Indeed, as a matter of American foreign policy, we don’t want that. Better to keep things vague and indirect, much as the Victorians are reputed to have done to avoid giving offense in the drawing room. Once upon a time, “We the People” were crass enough to have repelled German blitzkrieg, defied Japanese sneak attack and even to have combated Soviet disinformation. Now, “We the Peoples” are enlightened to the point where we send armies out for years to fight generic terror — no matter how specifically Islamist that terror is.
There are many reasons why this matters, not least of which is that without understanding the religious nature of jihad, along with its sister institution of dhimmitude (inferior status of non-Muslims under Islam), there can be no triumph over jihad and no avoiding dhimmitude. There can also be no understanding of the religiously rooted attitudes toward jihad movements among even non-violent Muslims, generally ranging from tacit ambivalence to wild adulation.
In fighting our war on terror, we have simultaneously fought against any such understanding. Maybe the reason goes beyond reflexive political correctness. Maybe we in the West simply don’t want any enemy at all; maybe we simply want to safeguard ourselves against terror. Maybe our elites believe that, in targeting only terror, the enemy will learn to like us, and terror will go away.
This mindset may explain why the United States exhausts itself trying to disclaim a connection between Islam and jihad, opening Islamic centers on U.S. military bases (most recently at Quantico at the behest of a Wahhabi-educated cleric), thus, as Paul Sperry writes at frontpagemag.com, “facilitating the study of the holy texts the enemy uses, heretically or not, as their manual of war”; treating those same holy texts reverentially by military order at Guantanamo Bay; and even sending in the Marines to donate prayer rugs to an Iraqi mosque (Operation Cool Carpet).
Such tactics suggest we no longer seek a military triumph over Islamist jihad — if we ever did. Had we engaged in such a war, it would be over by now. The president would have directed the military to eradicate, freeze or neutralize jihad threats where they exist — from Iran to Syria and from Gaza to Fallujah. Concurrently, we would have closed our own borders as a post-September 11 security precaution, and implemented an immigration policy designed to avoid repeating the European example of Islamization through massive Muslim immigration, or, as some are calling it, “reverse colonization.”

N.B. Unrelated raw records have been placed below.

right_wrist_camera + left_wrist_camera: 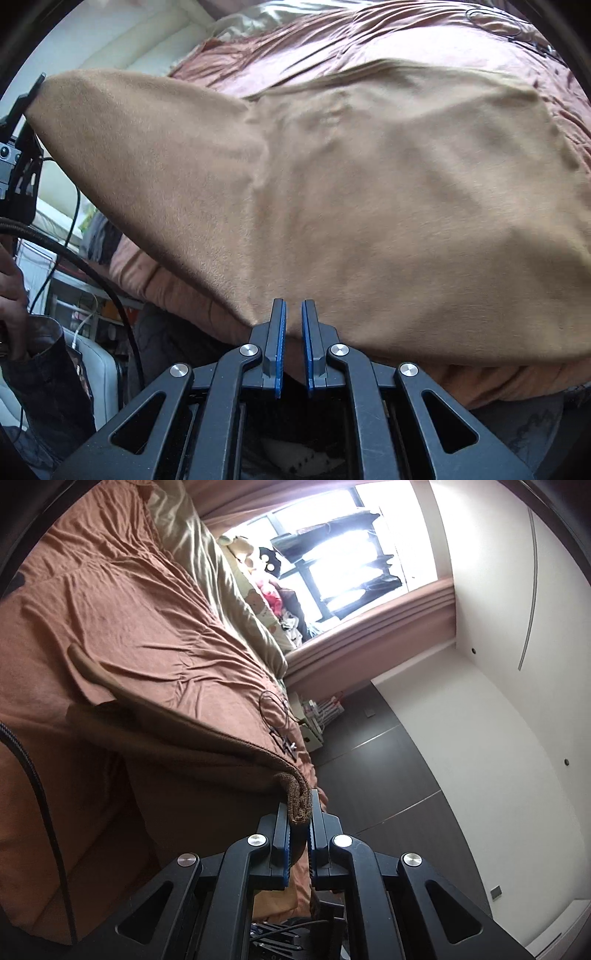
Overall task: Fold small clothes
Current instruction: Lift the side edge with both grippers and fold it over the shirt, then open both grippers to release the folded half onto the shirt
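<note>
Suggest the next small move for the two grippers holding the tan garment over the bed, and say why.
Probably carry both held edges forward together and lay them down, making the fold. The left gripper pinches a ribbed hem of the tan garment. The right gripper appears shut on its near edge. The cloth hangs stretched between them, above the bed sheet, not yet folded.

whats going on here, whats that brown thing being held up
A person with a gripper in each hand is holding a tan garment stretched out over a bed with a rust-coloured sheet. The left gripper has its jaws clamped on a ribbed edge. The right gripper seems to pinch another edge, jaws nearly closed. The garment is spread, not folded yet.
</note>
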A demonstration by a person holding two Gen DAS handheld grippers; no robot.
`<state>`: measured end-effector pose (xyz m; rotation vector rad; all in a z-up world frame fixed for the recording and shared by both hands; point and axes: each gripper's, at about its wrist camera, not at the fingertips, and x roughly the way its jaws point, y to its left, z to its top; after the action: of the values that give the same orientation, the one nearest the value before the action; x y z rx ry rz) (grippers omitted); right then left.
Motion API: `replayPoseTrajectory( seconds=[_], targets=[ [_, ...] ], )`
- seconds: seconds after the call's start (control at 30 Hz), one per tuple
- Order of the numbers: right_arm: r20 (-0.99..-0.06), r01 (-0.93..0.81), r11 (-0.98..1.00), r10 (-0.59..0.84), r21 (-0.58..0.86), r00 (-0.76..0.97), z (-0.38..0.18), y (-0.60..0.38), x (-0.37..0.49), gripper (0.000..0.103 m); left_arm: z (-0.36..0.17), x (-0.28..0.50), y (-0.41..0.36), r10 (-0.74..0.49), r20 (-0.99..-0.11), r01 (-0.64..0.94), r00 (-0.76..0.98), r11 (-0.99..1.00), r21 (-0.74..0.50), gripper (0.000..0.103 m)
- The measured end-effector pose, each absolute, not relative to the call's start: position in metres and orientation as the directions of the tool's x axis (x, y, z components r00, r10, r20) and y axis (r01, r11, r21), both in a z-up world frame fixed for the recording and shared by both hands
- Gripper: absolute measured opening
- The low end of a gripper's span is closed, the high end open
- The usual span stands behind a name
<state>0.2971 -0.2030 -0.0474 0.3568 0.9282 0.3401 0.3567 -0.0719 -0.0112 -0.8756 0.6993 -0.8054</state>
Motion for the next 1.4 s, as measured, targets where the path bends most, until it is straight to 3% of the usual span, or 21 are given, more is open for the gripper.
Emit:
replayPoseTrajectory(
  seconds=[0.07,0.1,0.13,0.2,0.8,1.23,1.3,1.4],
  targets=[
    [-0.695,-0.121,0.888,0.426,0.443,0.580,-0.042,-0.217,0.291,0.007,-0.004,0.356,-0.084,-0.842,-0.197,0.337,0.503,0.401,-0.852,0.007],
    [-0.689,-0.118,0.888,0.422,0.444,0.589,-0.041,-0.222,0.286,0.019,-0.002,0.357,-0.089,-0.846,-0.199,0.348,0.495,0.403,-0.847,0.007],
    [-0.682,-0.117,0.888,0.421,0.445,0.598,-0.039,-0.226,0.284,0.040,0.000,0.357,-0.097,-0.850,-0.202,0.356,0.486,0.404,-0.842,0.007],
    [-0.663,-0.117,0.889,0.412,0.443,0.624,-0.036,-0.237,0.277,0.061,0.003,0.359,-0.109,-0.858,-0.209,0.369,0.470,0.405,-0.837,0.007],
    [-0.597,-0.030,0.854,0.387,0.519,0.703,-0.039,-0.332,0.219,0.061,-0.019,0.363,-0.236,-0.897,-0.334,0.408,0.290,0.432,-0.805,0.007],
    [-0.601,0.007,0.847,0.371,0.531,0.708,-0.042,-0.377,0.183,0.061,-0.076,0.360,-0.313,-0.893,-0.429,0.358,0.134,0.447,-0.820,0.007],
    [-0.605,0.003,0.850,0.373,0.527,0.703,-0.041,-0.378,0.184,0.061,-0.086,0.360,-0.320,-0.883,-0.455,0.336,0.113,0.465,-0.819,0.010],
    [-0.609,-0.012,0.855,0.379,0.518,0.697,-0.039,-0.375,0.187,0.061,-0.099,0.360,-0.321,-0.889,-0.450,0.300,0.078,0.452,-0.840,0.037]
  ],
)
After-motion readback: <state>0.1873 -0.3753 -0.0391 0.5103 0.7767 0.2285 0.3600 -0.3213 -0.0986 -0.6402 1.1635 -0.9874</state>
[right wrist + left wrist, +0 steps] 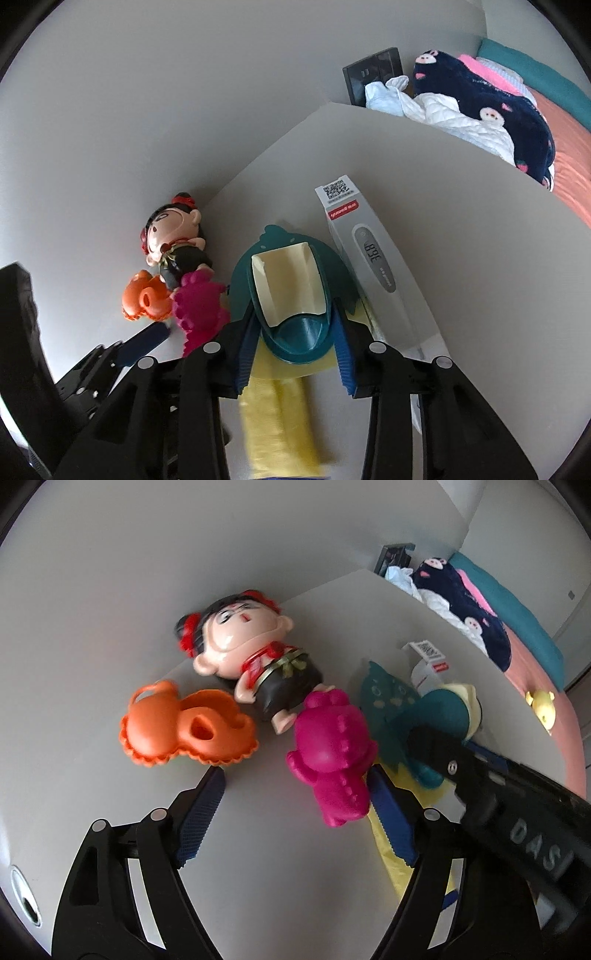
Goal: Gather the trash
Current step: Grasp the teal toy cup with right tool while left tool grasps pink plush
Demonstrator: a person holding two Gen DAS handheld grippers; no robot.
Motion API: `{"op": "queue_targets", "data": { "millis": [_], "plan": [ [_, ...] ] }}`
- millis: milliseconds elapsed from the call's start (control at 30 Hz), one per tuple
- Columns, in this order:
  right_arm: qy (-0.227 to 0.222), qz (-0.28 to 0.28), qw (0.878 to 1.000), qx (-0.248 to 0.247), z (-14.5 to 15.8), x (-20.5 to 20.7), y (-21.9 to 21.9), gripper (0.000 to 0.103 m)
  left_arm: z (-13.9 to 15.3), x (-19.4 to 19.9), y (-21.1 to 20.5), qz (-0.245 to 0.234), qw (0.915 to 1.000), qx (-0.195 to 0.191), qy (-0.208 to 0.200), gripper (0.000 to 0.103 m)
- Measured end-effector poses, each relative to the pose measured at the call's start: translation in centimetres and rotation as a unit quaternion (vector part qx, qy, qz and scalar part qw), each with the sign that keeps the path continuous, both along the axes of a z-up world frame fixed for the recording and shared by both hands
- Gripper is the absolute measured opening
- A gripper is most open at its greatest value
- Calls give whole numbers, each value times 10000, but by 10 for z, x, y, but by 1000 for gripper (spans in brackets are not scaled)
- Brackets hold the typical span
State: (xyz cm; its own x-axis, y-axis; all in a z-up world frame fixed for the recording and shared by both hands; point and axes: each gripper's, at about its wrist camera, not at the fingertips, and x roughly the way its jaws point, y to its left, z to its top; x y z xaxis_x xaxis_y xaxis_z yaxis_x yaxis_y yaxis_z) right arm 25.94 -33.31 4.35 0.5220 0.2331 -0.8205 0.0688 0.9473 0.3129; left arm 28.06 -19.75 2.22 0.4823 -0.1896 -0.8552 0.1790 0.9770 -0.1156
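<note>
Toys crowd the near edge of a pale grey tabletop (295, 886) that meets a plain wall. Farthest left lies an orange toy (184, 729) with scalloped edges and two holes. Just beyond it, a doll (255, 653) with black hair and red hair bows lies on its back, its feet toward a pink toy (332, 753) with a row of bumps along its side.

The left gripper (295, 808) hangs over the bare table with its jaws standing wide apart. Its blue ribbed fingers (201, 819) hold nothing; the pink toy lies against the outer tip of the right-hand finger, not between the two.

Next along is a teal dustpan (295, 332) shaped like a fish, with a cream scoop set in it, resting on a yellow cloth (280, 417). The right gripper (295, 347) straddles the narrow near end of the dustpan, its blue fingers (343, 362) close against either side; from the right wrist view they look to be gripping it.

Just right of the dustpan, touching it, lies a white thermometer box (369, 266) with a printed code on its end. Beyond the table's far edge sit a dark wall panel (373, 72), crumpled white fabric (443, 110), a navy plush blanket (491, 107) and an orange bed sheet (569, 147).
</note>
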Motion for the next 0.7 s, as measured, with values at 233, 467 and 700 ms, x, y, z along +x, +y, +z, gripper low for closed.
{"op": "queue_targets", "data": {
  "millis": [233,467,700],
  "plan": [
    [-149,-76,9998,112,14,-6,-10,38,7,-6,-9,-306,9988,-275,-247,37],
    [-276,-46,9992,286,33,-30,-17,39,23,-35,15,-280,9973,-579,-368,30],
    [-472,-86,9982,362,64,-85,-28,39,51,-97,11,-523,9950,-528,-665,30]
  ]
}}
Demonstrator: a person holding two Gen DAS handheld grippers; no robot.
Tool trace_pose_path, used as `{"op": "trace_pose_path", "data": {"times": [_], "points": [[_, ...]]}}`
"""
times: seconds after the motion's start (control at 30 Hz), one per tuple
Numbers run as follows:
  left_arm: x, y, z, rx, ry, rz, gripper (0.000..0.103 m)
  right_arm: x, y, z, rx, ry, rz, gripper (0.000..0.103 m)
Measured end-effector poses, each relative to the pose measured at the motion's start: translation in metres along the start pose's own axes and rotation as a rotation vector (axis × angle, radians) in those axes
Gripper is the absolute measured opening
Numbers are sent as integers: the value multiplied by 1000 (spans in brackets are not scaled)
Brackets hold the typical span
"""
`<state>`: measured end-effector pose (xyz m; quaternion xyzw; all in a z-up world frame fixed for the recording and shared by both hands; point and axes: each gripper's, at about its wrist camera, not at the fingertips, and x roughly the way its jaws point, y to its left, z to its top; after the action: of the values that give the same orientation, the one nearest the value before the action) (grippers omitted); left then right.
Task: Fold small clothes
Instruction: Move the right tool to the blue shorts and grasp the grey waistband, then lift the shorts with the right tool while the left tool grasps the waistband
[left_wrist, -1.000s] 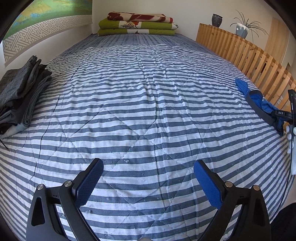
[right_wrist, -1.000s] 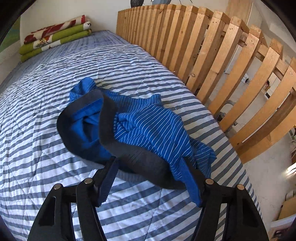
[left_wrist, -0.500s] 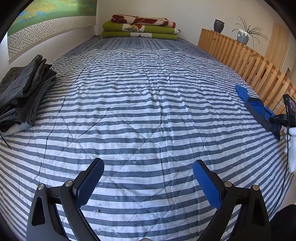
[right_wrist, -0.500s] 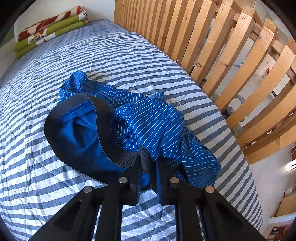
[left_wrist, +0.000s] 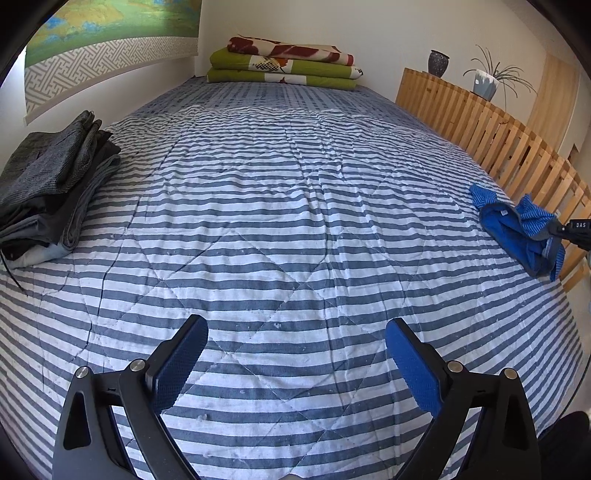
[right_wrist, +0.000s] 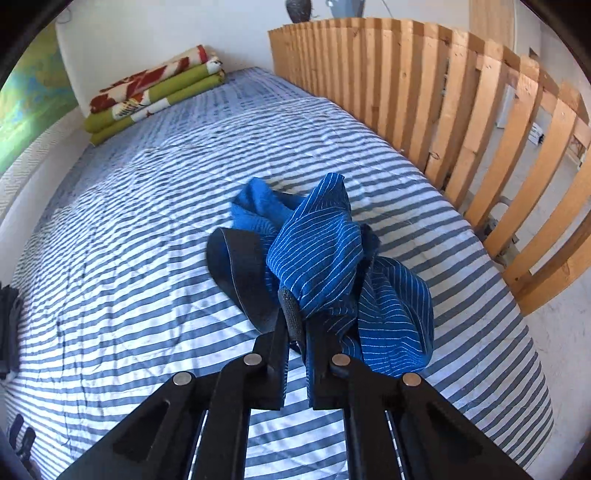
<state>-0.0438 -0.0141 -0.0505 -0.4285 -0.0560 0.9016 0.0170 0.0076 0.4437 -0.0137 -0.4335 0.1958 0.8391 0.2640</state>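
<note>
Two grippers are seen over a bed covered by a blue-and-white striped quilt (left_wrist: 280, 221). At far left, along the quilt's left edge, a stack of folded dark grey clothes (left_wrist: 48, 184) is set — just beside the wall with a patterned hanging (left_wrist: 103, 51). The left gripper (left_wrist: 295, 354) is held above the near middle of the quilt, jaws spread wide, nothing between the blue pads (left_wrist: 413, 369). A broad stretch of bare quilt is left open ahead of it, from the grey stack across to the right side. At the head of the bed, folded green and red blankets (left_wrist: 284, 66) are stacked against the wall. Along the right edge a wooden slatted rail (right_wrist: 461, 122) is run close to the mattress, little room left there. A dark vase (left_wrist: 439, 63) and a potted plant (left_wrist: 487, 81) are seen beyond the rail; what they stand on cannot be told.

Near that right edge the blue striped underwear (right_wrist: 332, 266) is bunched and partly lifted off the quilt, its dark waistband (right_wrist: 243, 273) hanging to the left. The right gripper (right_wrist: 297, 317) is clamped on it — jaws drawn almost together, fabric pinched between the fingers (right_wrist: 290, 314), with the rest draped over and to the right of the tips. In the left wrist view the same garment is seen at far right, just beside the rail.
</note>
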Motion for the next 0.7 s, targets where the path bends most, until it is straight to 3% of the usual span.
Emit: {"op": "trace_pose_path", "data": {"times": [0.43,0.7], "points": [[-35,47,-1,-68,-77,33,92,-130,157,-25,-264,-121,281,6],[-64,88,-9,-123,-134,71,90,-189,213,-40,-372,-190,397,6]]}}
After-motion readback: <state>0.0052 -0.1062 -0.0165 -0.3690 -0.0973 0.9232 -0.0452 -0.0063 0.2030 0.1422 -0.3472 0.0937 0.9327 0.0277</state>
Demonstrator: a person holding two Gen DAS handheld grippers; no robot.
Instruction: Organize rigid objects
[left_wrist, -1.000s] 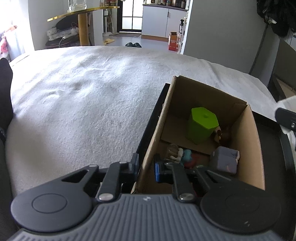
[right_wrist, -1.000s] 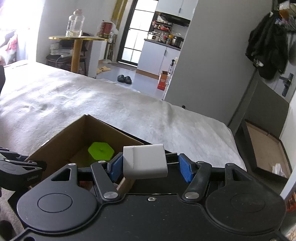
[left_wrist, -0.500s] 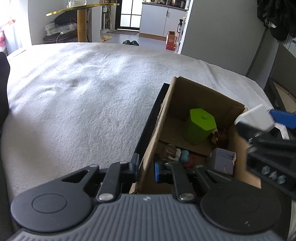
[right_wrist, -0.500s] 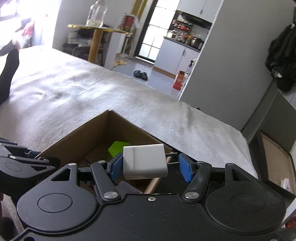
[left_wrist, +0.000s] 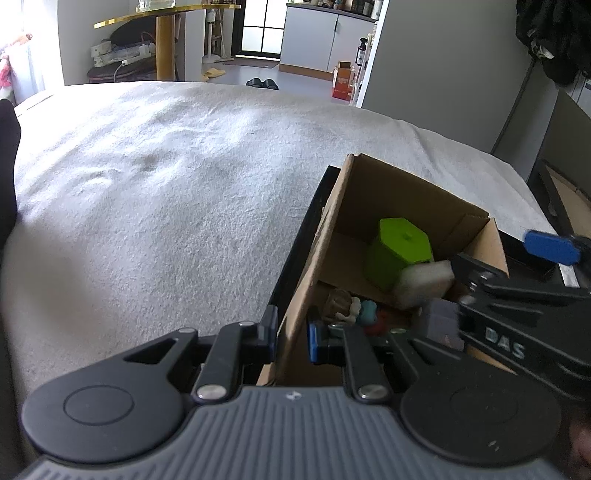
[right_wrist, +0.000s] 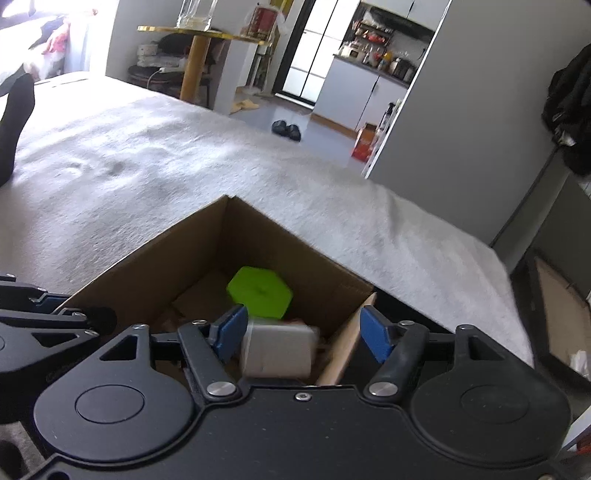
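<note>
An open cardboard box (left_wrist: 332, 221) (right_wrist: 155, 269) sits on the bed. Inside lie a green hexagonal block (left_wrist: 399, 251) (right_wrist: 260, 291), a grey-purple block (left_wrist: 439, 325) and small figures (left_wrist: 354, 310). My left gripper (left_wrist: 291, 332) is shut on the box's near left wall. My right gripper (right_wrist: 301, 334) is open above the box's right side. A white block (right_wrist: 277, 349) (left_wrist: 424, 282), blurred, is dropping free between its fingers into the box.
The grey bedspread (left_wrist: 166, 184) stretches left and back. A black tray edge (left_wrist: 314, 206) runs along the box. A gold round table (right_wrist: 199, 33), shoes (right_wrist: 284, 129) and a flat carton (right_wrist: 557, 310) lie beyond the bed.
My right gripper moved over the box and opened; the white block left its grip and is falling into the box. My left gripper stays clamped on the box wall.
</note>
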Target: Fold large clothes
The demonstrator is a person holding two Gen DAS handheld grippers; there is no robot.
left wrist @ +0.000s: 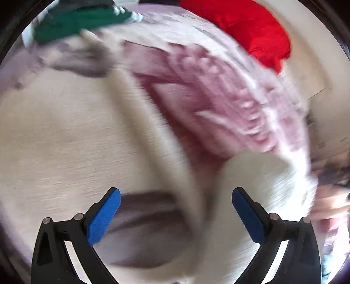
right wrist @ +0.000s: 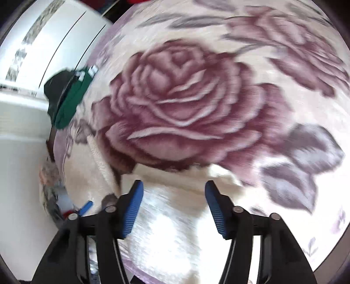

But no. Such a war on terror long ago gave way to the Struggle to Make Everyone Think We’re Swell. In this no-win fight, we must watch what we say — as when the government distances itself from an official’s frank characterization of three suicides at Guantanamo Bay as a jihadist “PR stunt.”And we must watch what we do — as when we repeatedly send our military on dangerous house-to-house missions with restrictive rules of engagement rather than using air power. In a war in which an interrogation could save a city, we rewrite our interrogation rules to make sure that they won’t. “If this debate were limited to what’s best for interrogation purposes, the decision [about whether to soften interrogation techniques] would be pretty easy,” a senior Defense Department official told the New York Times. “But then you have to look at what we lose diplomatically.”
Why? What are we, Lichtenstein? We sure act like it. This newspaper’s Tony Blankley recently noted the defeatism in America’s about-face with jihadist Iran — the looming front in the war. By offering non-military nuclear technology or else threatening non-military sanctions, the Bush administration seems to have acquiesced to what Mr. Blankley describes as “the only ‘respectable’ position” among both European and American elites: namely, “the absolute exclusion of a military option.”
If true, this would mean that the already inadequately titled “war on terror” would no longer refer to war at all. And that would leave only…
Im pleased to find someone else is paying attention, Seems only the kafir are aware of what is painfully evident.
I am having some real trouble recifying the memory of the “home of the brave” with the land of dhimmitude I currently witness.
I will have the courage to say America will cease to exist as an ongoing concern within 50 years, barring devine intervention. .
Stay up to date at http://www.kafirnation.com
Comment by KAOSKTRL
— June 20, 2006 @ 10:36 am
As far as I am concerned, every detainee in Guantanamo should be provided with a free rope with a pre-tied noose at the end and a fixture for attaching it to his cell’s ceiling, to use as he pleases. In fact, if they were proven to be waging war while dressed as civilians, they should have been shot upon capture and never even brought to Guantanamo.
When that mob at Fallujah was stringing up and burning dead Americans, a helicopter gunship should have fired all its missiles (with fragmentation warheads) right into the mob’s center and then followed up with its machine guns. That would have guaranteed that nothing like that atrocity (murder and mutilation of Americans) would have ever happened again.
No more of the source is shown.